-------- Dataset extract

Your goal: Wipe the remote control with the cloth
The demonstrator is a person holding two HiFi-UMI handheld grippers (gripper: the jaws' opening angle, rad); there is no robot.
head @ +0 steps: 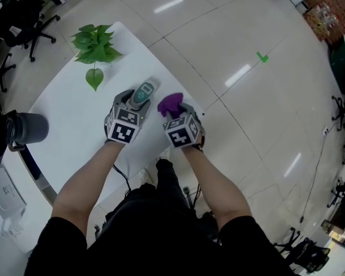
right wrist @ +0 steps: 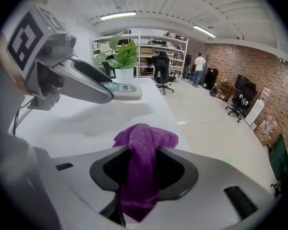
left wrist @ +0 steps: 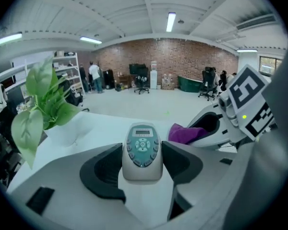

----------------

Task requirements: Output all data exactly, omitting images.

Task result:
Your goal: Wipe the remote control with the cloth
The demonstrator is a person holding two HiFi-UMI handheld grippers (gripper: the jaws' opening angle, rad); there is no robot.
head @ +0 steps: 
right wrist @ +0 steps: 
left wrist @ +0 steps: 

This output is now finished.